African Slave Trade (15th-19th centuries): [40]The forced migration of millions of Africans to the Americas, Europe, and other parts of the world as part of the transatlantic slave trade.


European Colonial Settlements (17th-20th centuries): [41]The colonization of various regions by European powers, resulting in mass migrations of settlers and the displacement of indigenous populations.


Present Period:


Partition of India (1947): [42]The partition of British India into India and Pakistan resulted in a massive migration of Hindus, Muslims, and Sikhs between the two newly created nations, leading to violence and displacement.


Refugee Crises (Various Periods): Ongoing refugee crises in the 20th and 21st centuries, including the Syrian refugee crisis[43], the Rohingya refugee crisis[44], and others, have led to mass migrations due to conflict, persecution, and violence.


Economic Migration: Contemporary economic migrations from regions such as Latin America, the Middle East, and sub-Saharan Africa to North America, Europe, and the Gulf countries, driven by economic disparities and employment opportunities.

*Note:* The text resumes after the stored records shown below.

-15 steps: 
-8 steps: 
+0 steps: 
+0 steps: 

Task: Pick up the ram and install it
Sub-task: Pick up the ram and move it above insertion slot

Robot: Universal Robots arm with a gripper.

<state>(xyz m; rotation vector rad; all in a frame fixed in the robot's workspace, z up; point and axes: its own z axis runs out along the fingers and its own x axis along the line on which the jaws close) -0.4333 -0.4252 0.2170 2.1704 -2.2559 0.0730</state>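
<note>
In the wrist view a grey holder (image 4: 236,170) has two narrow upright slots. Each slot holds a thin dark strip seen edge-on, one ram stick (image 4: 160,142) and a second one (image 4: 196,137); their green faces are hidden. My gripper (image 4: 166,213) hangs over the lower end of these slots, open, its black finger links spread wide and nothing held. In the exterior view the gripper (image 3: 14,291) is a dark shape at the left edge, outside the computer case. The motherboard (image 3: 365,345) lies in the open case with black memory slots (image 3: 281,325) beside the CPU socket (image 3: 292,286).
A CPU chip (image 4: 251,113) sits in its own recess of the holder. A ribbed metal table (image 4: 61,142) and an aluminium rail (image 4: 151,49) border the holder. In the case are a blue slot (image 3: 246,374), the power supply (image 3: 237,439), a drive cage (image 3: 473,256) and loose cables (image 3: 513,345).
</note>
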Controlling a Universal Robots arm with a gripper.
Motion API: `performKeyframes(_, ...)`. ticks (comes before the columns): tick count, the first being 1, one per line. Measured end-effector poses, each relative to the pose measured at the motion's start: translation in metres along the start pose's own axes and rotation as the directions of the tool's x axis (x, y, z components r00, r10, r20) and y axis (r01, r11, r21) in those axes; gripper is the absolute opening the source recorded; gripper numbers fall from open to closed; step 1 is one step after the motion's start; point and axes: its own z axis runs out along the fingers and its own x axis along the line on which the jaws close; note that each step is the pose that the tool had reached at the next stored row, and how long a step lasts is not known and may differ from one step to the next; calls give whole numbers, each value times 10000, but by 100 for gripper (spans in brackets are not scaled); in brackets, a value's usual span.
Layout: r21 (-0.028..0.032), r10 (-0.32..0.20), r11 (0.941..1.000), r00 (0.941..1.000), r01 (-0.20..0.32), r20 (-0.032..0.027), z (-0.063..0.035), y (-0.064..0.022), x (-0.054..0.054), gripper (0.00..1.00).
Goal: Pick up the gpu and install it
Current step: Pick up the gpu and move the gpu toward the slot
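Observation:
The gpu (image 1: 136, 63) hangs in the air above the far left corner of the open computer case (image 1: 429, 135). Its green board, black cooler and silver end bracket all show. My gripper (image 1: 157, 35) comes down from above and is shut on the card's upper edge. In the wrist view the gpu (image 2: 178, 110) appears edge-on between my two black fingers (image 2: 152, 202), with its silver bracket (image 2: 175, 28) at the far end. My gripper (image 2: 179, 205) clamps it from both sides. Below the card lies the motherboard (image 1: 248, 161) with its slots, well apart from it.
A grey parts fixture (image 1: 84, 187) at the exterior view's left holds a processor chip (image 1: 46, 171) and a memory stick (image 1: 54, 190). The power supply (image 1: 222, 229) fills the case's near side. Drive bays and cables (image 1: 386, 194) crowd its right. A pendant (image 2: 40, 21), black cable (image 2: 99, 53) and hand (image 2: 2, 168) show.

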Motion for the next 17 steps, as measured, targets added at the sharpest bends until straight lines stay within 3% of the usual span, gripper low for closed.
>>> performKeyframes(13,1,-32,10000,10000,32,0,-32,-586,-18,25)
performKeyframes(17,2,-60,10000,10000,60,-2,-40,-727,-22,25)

Environmental Migration: Migration due to environmental factors, including rising sea levels, droughts, and natural disasters, has become a significant concern in the present era.


These are just a few examples of mass migrations across different historical periods. Each migration had its unique causes, consequences, and impacts on the regions and societies involved. Migration has been a recurring phenomenon throughout history, shaped by various factors and circumstances.


A special mention must be made of the he Mongol invasion of Europe[45] in the 12th and 13th centuries, particularly during the Mongol Empire’s expansion under Genghis Khan and his successors, had significant consequences, including mass migrations and population displacement. Here are some details about the Mongol invasions and their impact on Europe:


Mongol Invasions in Eastern Europe:


In the early 13th century, the Mongol Empire, under the leadership of Genghis Khan’s successors, launched a series of invasions into Eastern Europe.

The Mongols defeated various Eastern European powers, including the Khwarezmian Empire, the Kievan Rus’, and the Cumans.


Invasion of Hungary and Poland:[46]


One of the most significant Mongol invasions in Europe occurred in 1241 when the Mongols invaded Hungary and Poland.

The Mongols inflicted a devastating defeat on the Hungarian and Polish armies at the Battle of Mohi in 1241.[47]

Following this battle, the Mongols continued to advance deeper into Europe, sacking and pillaging towns and cities.

  1. Impact on Eastern Europe:


The Mongol invasion had a profound impact on Eastern Europe, leading to widespread destruction and depopulation.

Many cities and settlements were either destroyed or severely damaged, and the region experienced a significant loss of life.


Mass Migrations:


As a result of the Mongol invasions, many Eastern Europeans fled their homes to escape the advancing Mongol armies.

Mass migrations occurred, with some people seeking refuge in other regions of Europe, such as Bohemia and Austria, while others headed south to the Balkans or westward to Germany.


Repercussions and Legacy:


The Mongol invasions disrupted the political and economic structures of Eastern Europe, and some regions took years or decades to recover.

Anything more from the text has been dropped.